Traveling fees to a witness are allowable only to the extent a subpoena will run: that is, for any distance within the district. but for not exceeding 100 miles from the place of trial, unless the distance is wholly within the district.
[Cited in Beckwith v. Easton, Case No. 1,212; Dennis v. Eddy, Id. 3,793; Haines v. McLaughlin, 29 Fed. 70; Young v. Merchants' Ins. Co., Id. 275; The Vernon, 36 Fed. 116; Buffalo Ins. Co. v. Providence & S. S. S. Co., 29 Fed. 237; Wooster v. Hill, 44 Fed. 819. Disapproved in U. S. v. Sanborn, 28 Fed. 303, 304.]

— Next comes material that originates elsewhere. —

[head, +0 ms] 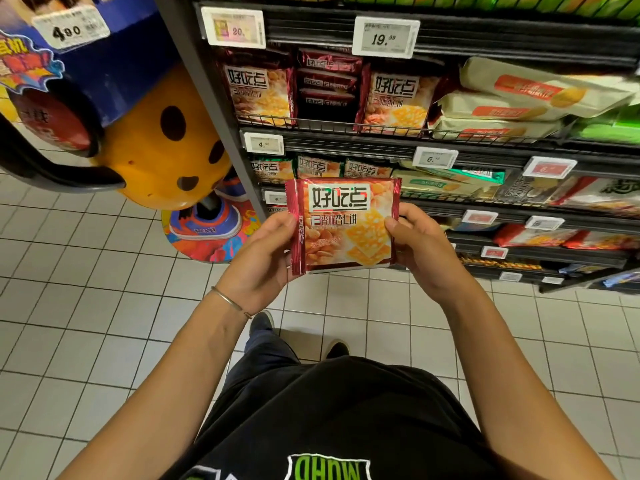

See Eastman v. Sherry, 37 Fed. 844; Smith v. Chicago & N. W. Ry. Co., 38 Fed. 321; The Syracuse, 36 Fed. 830.]
Before NELSON, Circuit Justice, and SHIPMAN, District Judge.
In this case, which was a question of the taxation of costs, SHIPMAN, District Judge, with the concurrence of Mr. Justice NELSON, held, that traveling fees to a witness were allowable only to the extent a subpoena would run; that is, for any distance within the district, but for not exceeding 100 miles from the place of trial, unless the distance was wholly within the district.
1 [Reported by Hon. Samuel Blatchford, District Judge, and here reprinted by permission.]